» Required work:
Below is a listing to copy exactly; no image goes into the copy.

##############################

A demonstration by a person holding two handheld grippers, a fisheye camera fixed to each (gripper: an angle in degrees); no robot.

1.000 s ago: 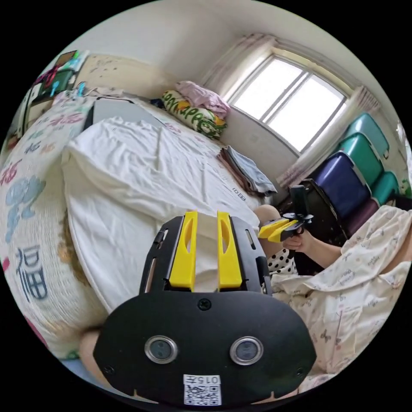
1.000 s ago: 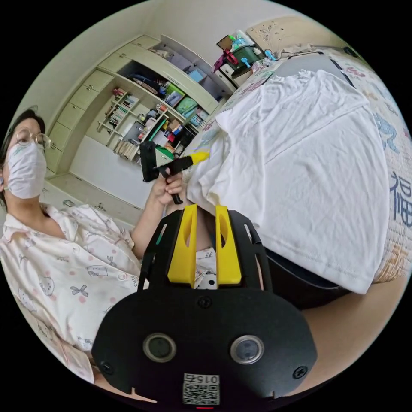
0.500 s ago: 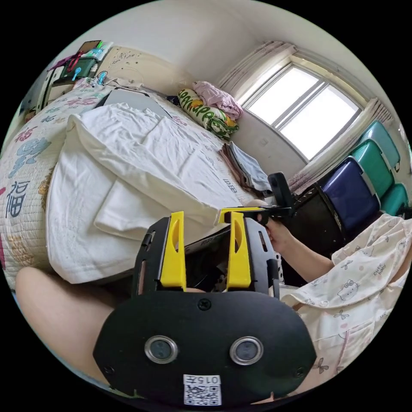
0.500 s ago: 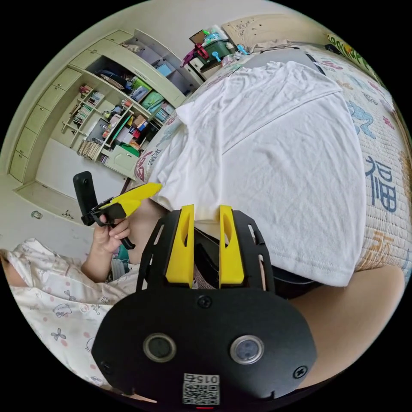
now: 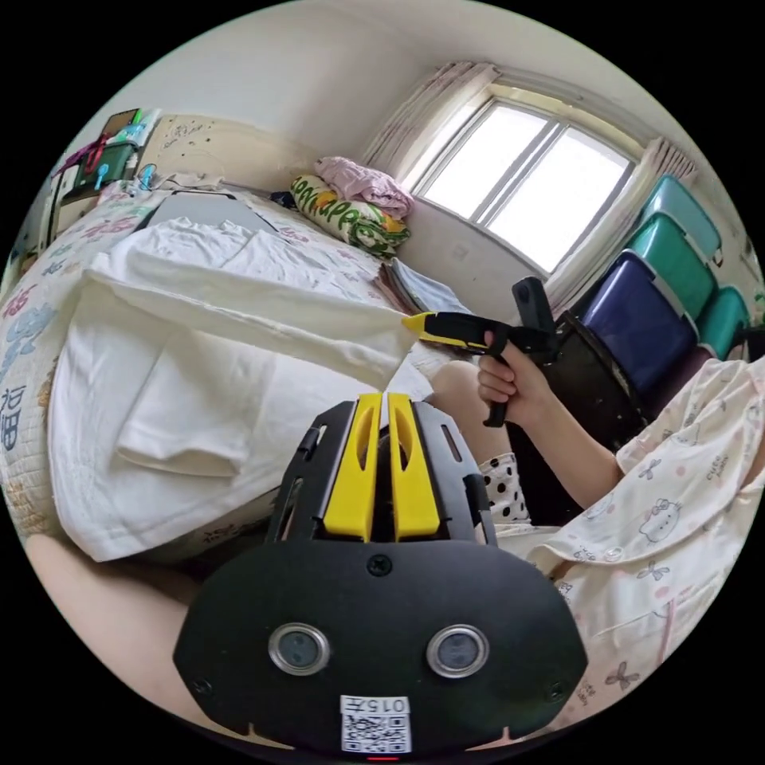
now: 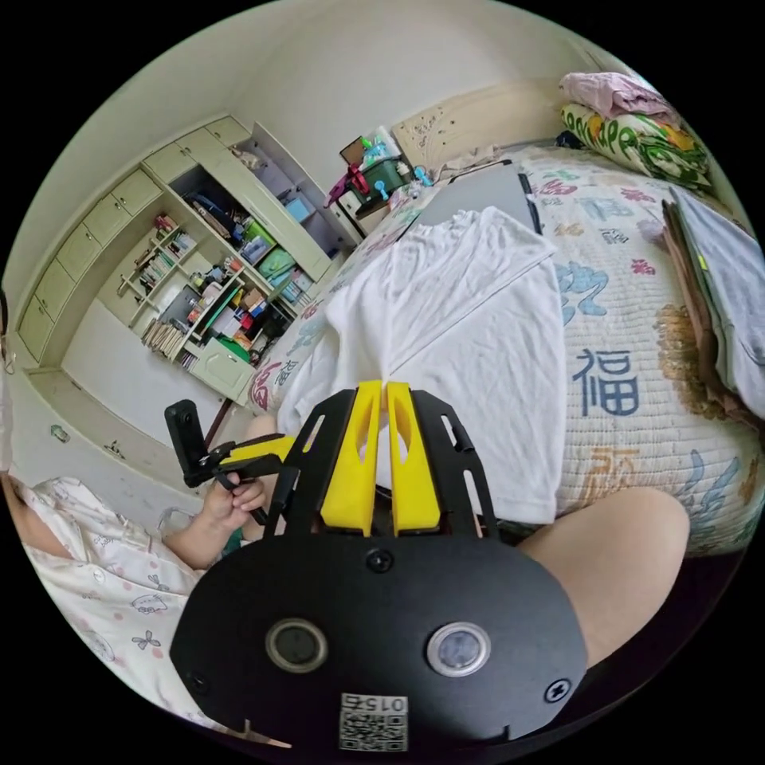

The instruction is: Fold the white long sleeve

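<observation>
The white long sleeve shirt (image 5: 199, 382) lies on the patterned bed quilt (image 6: 621, 382), its hem hanging over the near edge. One sleeve (image 5: 239, 307) is lifted and stretched taut across the body. My right gripper (image 5: 410, 323) is shut on that sleeve's end. In the right gripper view its jaws (image 6: 385, 388) stand together against the shirt (image 6: 478, 319). My left gripper (image 5: 384, 396) is shut just below the sleeve's hanging corner; I cannot tell whether cloth is nipped. Its yellow finger (image 6: 263, 450) pokes out beside the right gripper's frame.
Rolled bedding (image 5: 351, 215) sits at the head of the bed by the window. A pile of folded clothes (image 6: 717, 303) lies on the quilt's right side. A dark flat pad (image 6: 478, 191) lies beyond the shirt. Stacked blue and green cases (image 5: 645, 319) and shelves (image 6: 231, 263) flank the bed.
The right gripper has taken the sleeve's end and pulled it up and across. The left gripper, open half a second ago, is now shut and sits back from the shirt.
</observation>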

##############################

» Completed exercise:
A demonstration by a person holding two handheld grippers, a fisheye camera fixed to each (gripper: an angle in degrees); no robot.

1.000 s ago: 
1.000 s ago: 
0.500 s ago: 
0.500 s ago: 
now: 
now: 

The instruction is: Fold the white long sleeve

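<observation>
The white long sleeve shirt (image 5: 199, 382) lies on the patterned bed quilt (image 6: 621, 382), its hem hanging over the near edge. One sleeve (image 5: 239, 307) is lifted and stretched taut across the body. My right gripper (image 5: 410, 323) is shut on that sleeve's end. In the right gripper view its jaws (image 6: 385, 388) stand together against the shirt (image 6: 478, 319). My left gripper (image 5: 384, 396) is shut just below the sleeve's hanging corner; I cannot tell whether cloth is nipped. Its yellow finger (image 6: 263, 450) pokes out beside the right gripper's frame.
Rolled bedding (image 5: 351, 215) sits at the head of the bed by the window. A pile of folded clothes (image 6: 717, 303) lies on the quilt's right side. A dark flat pad (image 6: 478, 191) lies beyond the shirt. Stacked blue and green cases (image 5: 645, 319) and shelves (image 6: 231, 263) flank the bed.
The right gripper has taken the sleeve's end and pulled it up and across. The left gripper, open half a second ago, is now shut and sits back from the shirt.
</observation>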

The required output is complete.